In its quarterly newsletter to settlement agents, Wells Fargo addresses questions regarding its plans for the Closing Disclosure forms. Please see its announcement below and visit the October Research, LLC publications for more updates as they develop. We are your single news source for in-depth analysis and what’s happening within your industry.

TILA-RESPA Integrated Disclosure Rule

In the Sept. 24 issue of our settlement agent communication, Wells Fargo announced that we would control the generation and delivery of the borrower Closing Disclosure (CD) to meet internal compliance and regulator expectations when the new CD becomes effective in August 2015.

Since our September announcement, Wells Fargo leaders have attended numerous industry events including the ALTA Annual Conference, the MBA Compliance and Regulatory Conference and the MBA Annual Convention. We’ve also participated in several title agent meetings and round table discussions.

During those events, we’ve talked with many of you, answered numerous questions and carefully listened to your feedback. Some of you expressed surprise at our decision – and an equal number of you indicated you were not surprised and anticipated the decision. Some of the most frequently asked questions are answered below.

Will all lenders collaborate on a standard and consistent process for meeting all of the TILA-RESPA Integrated Disclosure Rules?

No. Each lender is accountable for compliance and must determine its own method for achieving compliance. Wells Fargo made an operational decision in September regarding our method for achieving compliance and we continue to build processes to support our approach.

Can we begin using the new CD form earlier than August 1, 2015?

No. In fact, there will be several weeks/months that we will be required to use the previous disclosures with some loans and the new LE and CD on other loans*. Applications prior to Aug. 1, 2015 will use the previous GFE, initial TIL, final TIL and HUD-1. Applications taken on or after Aug. 1, 2015 will use the new Loan Estimate (LE) and CD. There are no exceptions to this requirement – early use of the LE and CD are not allowed.

*Note: The new disclosures do not apply for home equity lines of credit, mortgages securing mobile homes that are not attached to real estate or for creditors who make five or fewer loans per year.

Can settlement agents prepare the CD and send it to the lender for approval, just as today for the  HUD-1?

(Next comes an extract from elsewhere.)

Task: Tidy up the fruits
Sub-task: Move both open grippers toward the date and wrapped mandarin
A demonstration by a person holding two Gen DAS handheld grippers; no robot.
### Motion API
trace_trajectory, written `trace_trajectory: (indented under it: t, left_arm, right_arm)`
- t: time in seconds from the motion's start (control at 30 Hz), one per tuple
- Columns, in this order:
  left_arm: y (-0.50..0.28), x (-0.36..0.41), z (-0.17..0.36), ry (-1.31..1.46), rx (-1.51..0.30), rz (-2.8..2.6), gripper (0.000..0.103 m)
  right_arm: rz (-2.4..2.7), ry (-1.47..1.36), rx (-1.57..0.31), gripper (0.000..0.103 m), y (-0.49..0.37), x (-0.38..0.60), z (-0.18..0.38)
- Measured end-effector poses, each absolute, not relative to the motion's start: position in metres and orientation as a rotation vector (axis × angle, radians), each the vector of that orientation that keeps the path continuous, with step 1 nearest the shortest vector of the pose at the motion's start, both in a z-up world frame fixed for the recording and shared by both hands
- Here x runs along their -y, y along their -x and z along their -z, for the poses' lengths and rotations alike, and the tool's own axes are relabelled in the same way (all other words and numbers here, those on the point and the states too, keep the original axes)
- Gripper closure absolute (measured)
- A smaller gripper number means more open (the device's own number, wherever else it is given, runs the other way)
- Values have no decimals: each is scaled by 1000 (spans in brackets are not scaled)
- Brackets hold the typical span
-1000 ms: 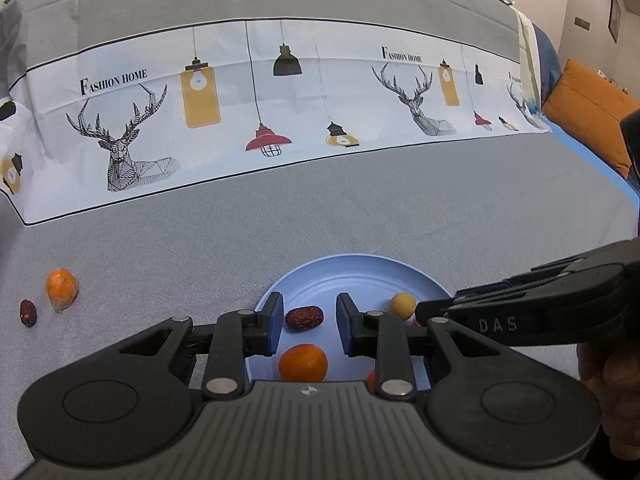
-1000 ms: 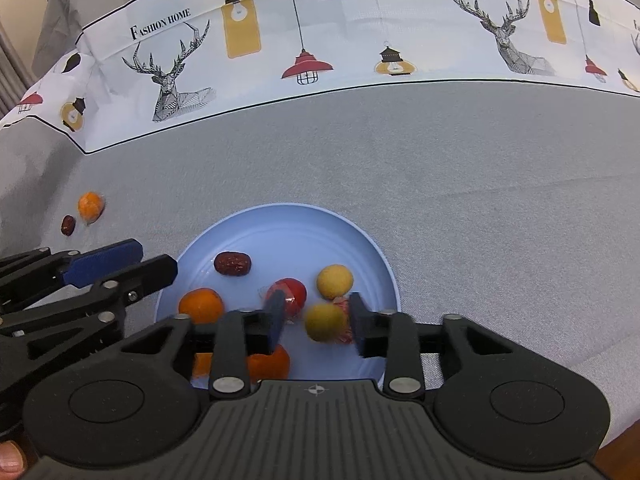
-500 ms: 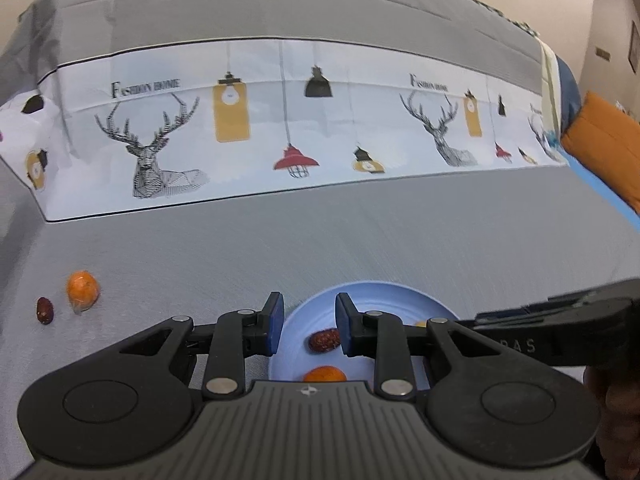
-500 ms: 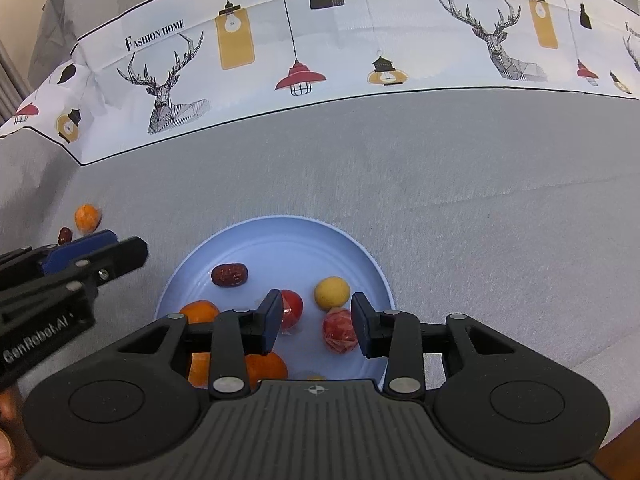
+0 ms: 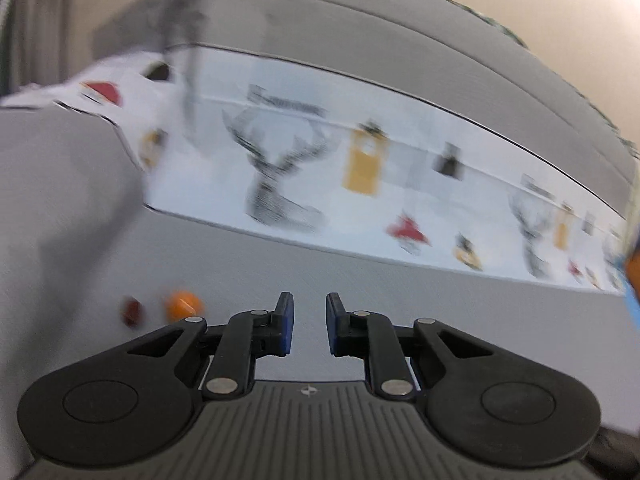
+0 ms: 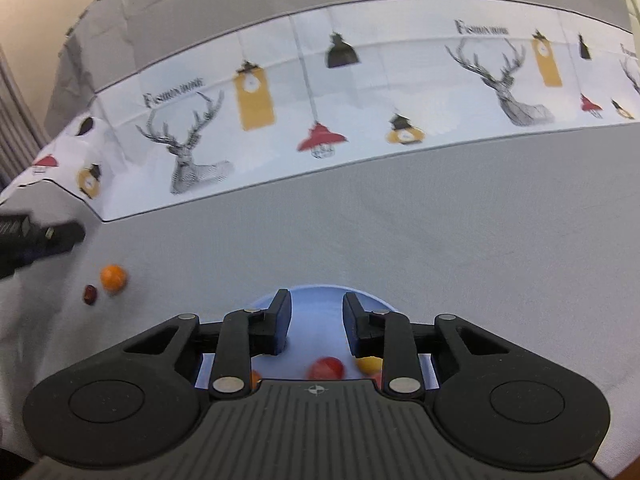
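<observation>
The left wrist view is blurred. A small orange fruit (image 5: 184,305) and a dark red date (image 5: 132,312) lie on the grey cloth, left of my left gripper (image 5: 310,312). Its jaws stand shut to a narrow gap, with nothing in it. The same orange fruit (image 6: 113,277) and date (image 6: 90,294) appear at the left of the right wrist view, below the left gripper's tip (image 6: 40,236). My right gripper (image 6: 314,308) hangs over the blue plate (image 6: 320,296), its jaws closing on nothing. A red fruit (image 6: 326,368) and a yellow fruit (image 6: 368,363) lie in the plate, partly hidden.
Grey cloth (image 6: 440,220) covers the surface. Behind it runs a white printed band (image 6: 360,100) with deer and lamps. An orange cushion (image 5: 634,268) shows at the far right edge. A curtain (image 6: 16,120) hangs at the left.
My left gripper rose, rolled and swung left off the plate, which left its view; its jaws narrowed. My right gripper tipped up, its jaws narrowed, and the fruits slid low in its view.
</observation>
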State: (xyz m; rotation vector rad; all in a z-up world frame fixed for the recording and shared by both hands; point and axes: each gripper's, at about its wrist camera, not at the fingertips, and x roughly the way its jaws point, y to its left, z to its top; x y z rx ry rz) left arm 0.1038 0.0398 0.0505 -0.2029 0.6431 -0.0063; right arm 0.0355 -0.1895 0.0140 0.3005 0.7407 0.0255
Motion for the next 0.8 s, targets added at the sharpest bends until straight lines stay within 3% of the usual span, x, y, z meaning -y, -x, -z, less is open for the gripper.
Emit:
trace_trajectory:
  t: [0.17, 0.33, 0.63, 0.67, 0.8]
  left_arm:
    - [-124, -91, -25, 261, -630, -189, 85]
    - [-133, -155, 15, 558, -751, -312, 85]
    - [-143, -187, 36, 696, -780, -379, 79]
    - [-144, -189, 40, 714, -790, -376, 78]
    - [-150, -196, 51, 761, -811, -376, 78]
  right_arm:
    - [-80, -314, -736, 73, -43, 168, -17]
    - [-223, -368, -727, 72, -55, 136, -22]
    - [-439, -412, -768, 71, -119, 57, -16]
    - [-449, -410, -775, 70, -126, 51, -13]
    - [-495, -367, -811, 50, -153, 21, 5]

No – not for Wells Fargo loans. Lenders are accountable for compliance, which includes the CD timing and accuracy. The new CD is governed by the Truth-in-Lending Act (TILA), not the Real Estate Settlement Procedures Act (RESPA). TILA and RESPA have different accuracy expectations and enforcement provisions, as well as differences in definitions. The risks and penalties for Wells Fargo are more severe with TILA than RESPA.

How will Wells Fargo determine the exact fees that are applicable on loans?

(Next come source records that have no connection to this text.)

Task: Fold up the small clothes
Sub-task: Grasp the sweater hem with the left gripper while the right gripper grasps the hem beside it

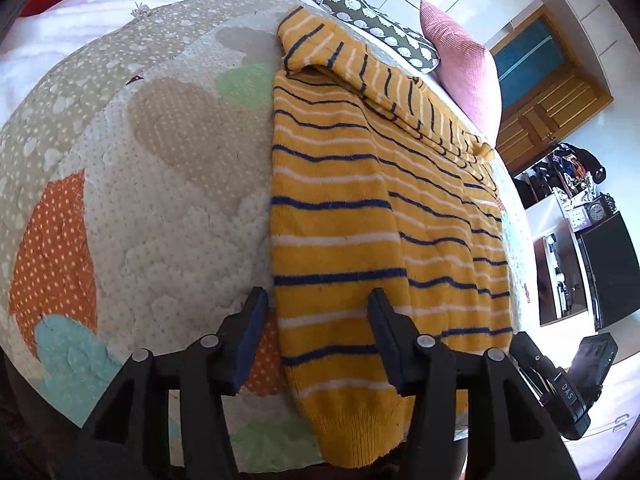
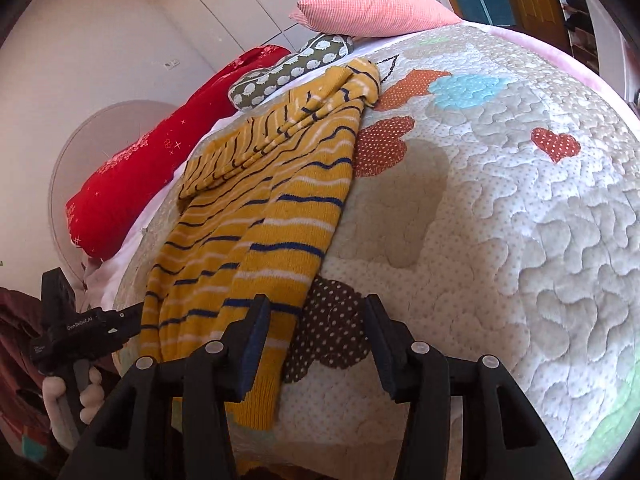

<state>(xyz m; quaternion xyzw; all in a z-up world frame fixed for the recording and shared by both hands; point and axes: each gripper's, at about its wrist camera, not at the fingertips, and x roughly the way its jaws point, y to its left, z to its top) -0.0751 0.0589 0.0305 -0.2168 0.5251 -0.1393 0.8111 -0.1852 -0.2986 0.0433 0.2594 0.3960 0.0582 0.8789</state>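
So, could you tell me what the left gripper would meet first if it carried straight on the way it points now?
Most likely the yellow striped sweater: the left gripper, jaws open, hangs over its near hem on the quilt. Depth is hard to judge here.

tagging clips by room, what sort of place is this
Most likely a bedroom: a bed under a quilted patchwork cover, a pink pillow and red bolster at its far end, wooden cupboard doors behind.

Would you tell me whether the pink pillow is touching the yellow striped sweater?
Apart. In the right wrist view, the pink pillow lies beyond the sweater, with the grey patterned cushion and bare bedding between them.
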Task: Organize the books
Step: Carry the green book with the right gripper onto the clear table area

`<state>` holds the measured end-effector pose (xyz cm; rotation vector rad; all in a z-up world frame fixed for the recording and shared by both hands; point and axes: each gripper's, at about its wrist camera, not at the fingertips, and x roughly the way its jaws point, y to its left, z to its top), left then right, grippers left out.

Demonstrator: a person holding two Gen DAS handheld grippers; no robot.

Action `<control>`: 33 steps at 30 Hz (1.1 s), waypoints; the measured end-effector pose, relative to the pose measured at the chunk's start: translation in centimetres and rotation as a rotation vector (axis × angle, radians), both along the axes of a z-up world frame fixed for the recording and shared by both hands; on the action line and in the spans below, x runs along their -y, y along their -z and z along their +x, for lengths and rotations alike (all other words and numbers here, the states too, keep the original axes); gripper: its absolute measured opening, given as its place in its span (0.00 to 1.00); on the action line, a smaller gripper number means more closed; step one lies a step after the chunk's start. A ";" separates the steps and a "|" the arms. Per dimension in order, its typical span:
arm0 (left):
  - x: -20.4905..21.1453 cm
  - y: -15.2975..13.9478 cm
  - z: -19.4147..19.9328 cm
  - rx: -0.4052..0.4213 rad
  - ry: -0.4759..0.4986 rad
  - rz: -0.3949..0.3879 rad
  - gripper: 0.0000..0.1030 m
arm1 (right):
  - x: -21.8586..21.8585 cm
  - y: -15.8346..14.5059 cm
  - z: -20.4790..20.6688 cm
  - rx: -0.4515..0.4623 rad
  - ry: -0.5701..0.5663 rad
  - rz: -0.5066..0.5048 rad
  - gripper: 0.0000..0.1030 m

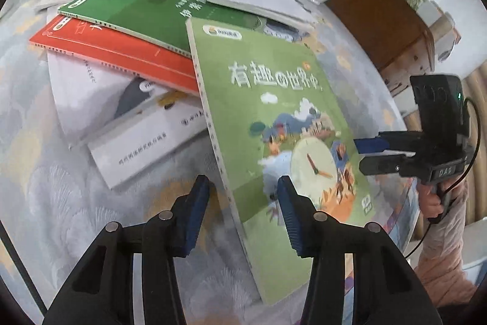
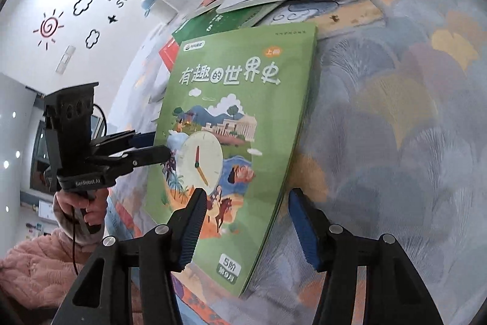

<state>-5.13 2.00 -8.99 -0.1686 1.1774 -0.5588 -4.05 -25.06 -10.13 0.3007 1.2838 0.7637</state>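
Left gripper point(image 1: 242, 181) of mine hangs part open over the green book point(image 1: 274, 99), nose tilted down. The book's spine edge runs between the jaws: one finger sits over the cover, the other off the book over bare cloth point(image 1: 45, 172), and neither pad presses on anything that I can see. My right gripper point(image 2: 246, 192) straddles the opposite long edge the same way, jaws apart and holding nothing, one finger over the cover and the other out past the page edge.

So the green book lies between my two grippers, its far end reaching to the pile of books point(image 1: 137, 11) ahead. A white booklet point(image 1: 140, 148) lies just ahead and outward of my left gripper, with a red book point(image 1: 115, 47) beyond it, so that side is tight. Outward of my right gripper the cloth is bare and wide. Nearer me, on my left gripper's side, the cloth is also free.
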 end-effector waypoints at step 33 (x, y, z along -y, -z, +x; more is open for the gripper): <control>-2.2 -2.7 -0.5 0.081 -0.107 0.161 0.41 | -4.9 -1.6 -1.0 0.085 -0.037 -0.023 0.22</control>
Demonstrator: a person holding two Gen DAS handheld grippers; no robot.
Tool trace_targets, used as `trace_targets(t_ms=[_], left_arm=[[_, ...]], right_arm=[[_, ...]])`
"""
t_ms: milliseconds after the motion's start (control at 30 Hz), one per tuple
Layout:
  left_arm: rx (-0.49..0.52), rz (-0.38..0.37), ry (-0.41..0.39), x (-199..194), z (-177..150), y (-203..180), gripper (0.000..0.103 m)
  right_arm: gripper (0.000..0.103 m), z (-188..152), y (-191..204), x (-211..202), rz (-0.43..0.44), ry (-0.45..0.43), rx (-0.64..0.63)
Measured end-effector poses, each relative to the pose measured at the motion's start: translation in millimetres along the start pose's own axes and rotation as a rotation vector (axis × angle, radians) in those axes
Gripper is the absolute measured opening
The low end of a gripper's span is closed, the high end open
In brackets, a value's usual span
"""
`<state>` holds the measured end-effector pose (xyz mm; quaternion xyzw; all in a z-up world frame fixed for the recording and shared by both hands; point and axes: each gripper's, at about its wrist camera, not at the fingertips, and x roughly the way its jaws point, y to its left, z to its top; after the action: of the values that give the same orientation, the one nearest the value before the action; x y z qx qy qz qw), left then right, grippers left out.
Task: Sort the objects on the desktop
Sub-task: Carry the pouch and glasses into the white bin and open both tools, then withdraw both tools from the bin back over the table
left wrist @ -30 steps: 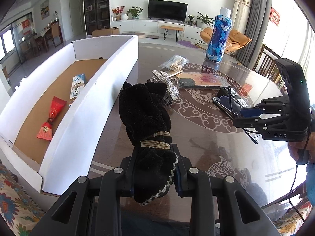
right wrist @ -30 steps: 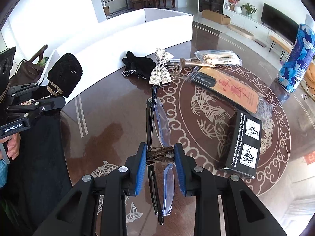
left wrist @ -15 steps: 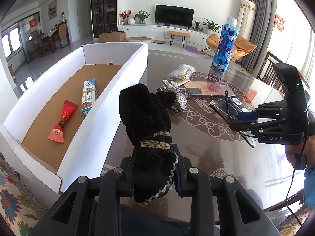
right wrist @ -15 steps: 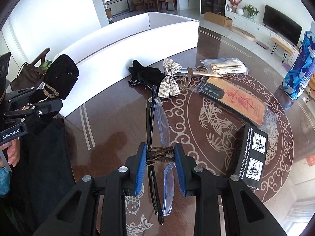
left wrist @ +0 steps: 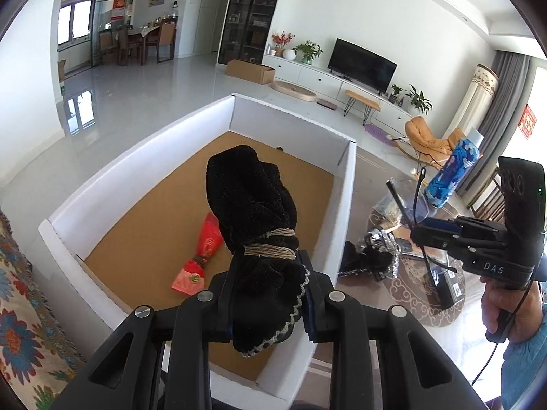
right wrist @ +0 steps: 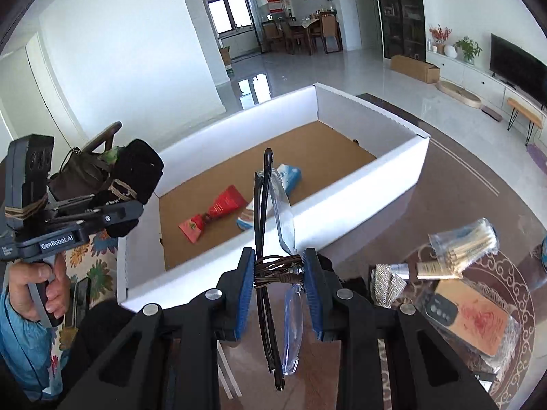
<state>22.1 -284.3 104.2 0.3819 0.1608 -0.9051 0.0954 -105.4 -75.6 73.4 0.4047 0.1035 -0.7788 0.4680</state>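
My left gripper (left wrist: 266,294) is shut on a black velvet bundle (left wrist: 253,201) tied with cord and holds it above the near end of the white box (left wrist: 345,184); it also shows in the right wrist view (right wrist: 136,177). My right gripper (right wrist: 278,280) is shut on folded glasses (right wrist: 273,212) tied with brown cord, held above the box's near wall (right wrist: 342,205). Inside the box lie a red tube (right wrist: 218,212) and a blue-white tube (right wrist: 287,177).
On the dark round table lie a second black velvet piece (left wrist: 362,263), a silver bow (right wrist: 386,283), a bag of cotton swabs (right wrist: 468,242), a packaged phone case (right wrist: 468,314), a black carton (left wrist: 448,283) and a blue patterned bottle (left wrist: 451,174).
Both grippers have risen and moved left toward the box with their loads. The left one now hangs over the box interior, the right one over its near wall.
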Motion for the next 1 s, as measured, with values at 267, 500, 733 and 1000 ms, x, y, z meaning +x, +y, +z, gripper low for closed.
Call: trace_targets(t_ms=[267,500,733,1000], left_arm=[[-0.087,0.087,0.138,57.2,35.5,79.8,0.028],[-0.080,0.143,0.251,112.3,56.2,88.0,0.028],[-0.093,0.217,0.357,136.3,51.6,96.8,0.039],[-0.137,0.268,0.216,94.9,43.3,73.4,0.070]], right_arm=[[0.029,84.4,12.6,97.4,0.093,0.008,0.102],[0.029,99.3,28.6,194.4,0.135,0.150,0.144],[0.040,100.1,48.0,226.4,0.098,0.214,0.091],[0.058,93.2,34.9,169.1,0.036,0.064,0.119]])
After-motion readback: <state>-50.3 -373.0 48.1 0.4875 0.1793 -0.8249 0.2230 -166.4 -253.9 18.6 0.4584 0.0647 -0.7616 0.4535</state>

Collaboration and input from our settlement agents on fees applicable for each transaction continues to be critical. Wells Fargo will continue to work closely with settlement agents to determine the fees and other content required on the CD. This interaction must occur earlier in the process than is typical today.

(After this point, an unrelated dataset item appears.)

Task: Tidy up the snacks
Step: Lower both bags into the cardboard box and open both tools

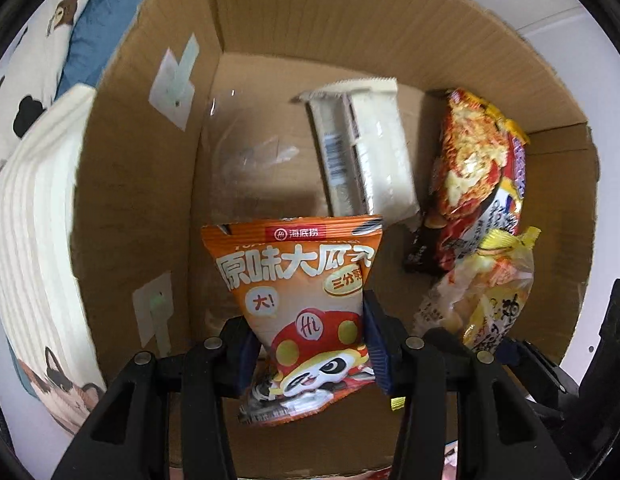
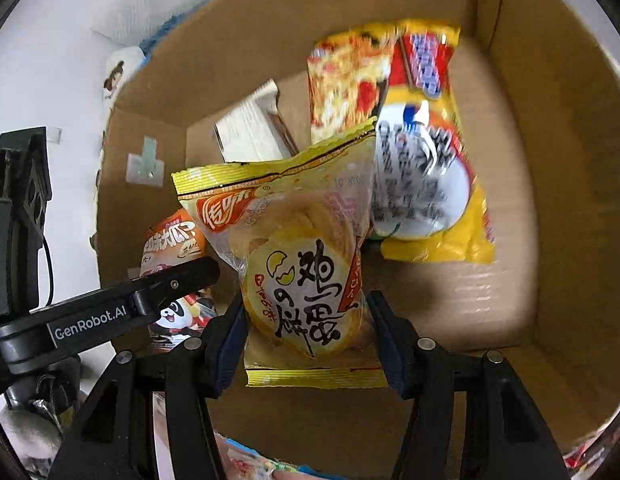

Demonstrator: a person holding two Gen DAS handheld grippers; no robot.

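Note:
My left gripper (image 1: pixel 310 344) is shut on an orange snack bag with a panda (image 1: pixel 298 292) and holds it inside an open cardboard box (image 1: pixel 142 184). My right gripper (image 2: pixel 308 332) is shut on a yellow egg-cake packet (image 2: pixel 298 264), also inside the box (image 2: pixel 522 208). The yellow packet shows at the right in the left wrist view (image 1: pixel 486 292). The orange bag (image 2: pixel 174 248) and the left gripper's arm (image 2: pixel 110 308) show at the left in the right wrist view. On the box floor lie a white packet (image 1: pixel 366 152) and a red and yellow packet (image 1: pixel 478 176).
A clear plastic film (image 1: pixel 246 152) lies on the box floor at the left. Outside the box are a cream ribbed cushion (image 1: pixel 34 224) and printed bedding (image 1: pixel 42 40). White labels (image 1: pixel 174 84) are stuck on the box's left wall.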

How will Wells Fargo determine buyer/seller pro-rated amounts on purchase transactions?

Just as today with the HUD-1, we will work closely with our settlement agents to determine the amounts to be disclosed on the borrower CD. The settlement agent will be responsible for the seller CD.

The TILA-RESPA Integrated Disclosure Rule uses the term “consummation” – what does that mean?

The TILA-RESPA Integrated Disclosure Rule requires that the borrower receive the CD at least three business days prior to consummation. TILA defines consummation to be: “The time that a consumer becomes contractually obligated on a credit transaction.” Wells Fargo considers consummation to be the date the borrowers will sign the note for all transactions (becomes contractually obligated), including transactions in escrow states.

What happens if the pre-closing walk through identifies a change to the buyer/seller agreement that will impact the CD?

The settlement agent must notify the lender’s closing contact if there are any changes that impact the CD. Wells Fargo will determine if an updated CD can be provided for delivery at the closing or if the change triggers the three-day receipt requirement to be restarted.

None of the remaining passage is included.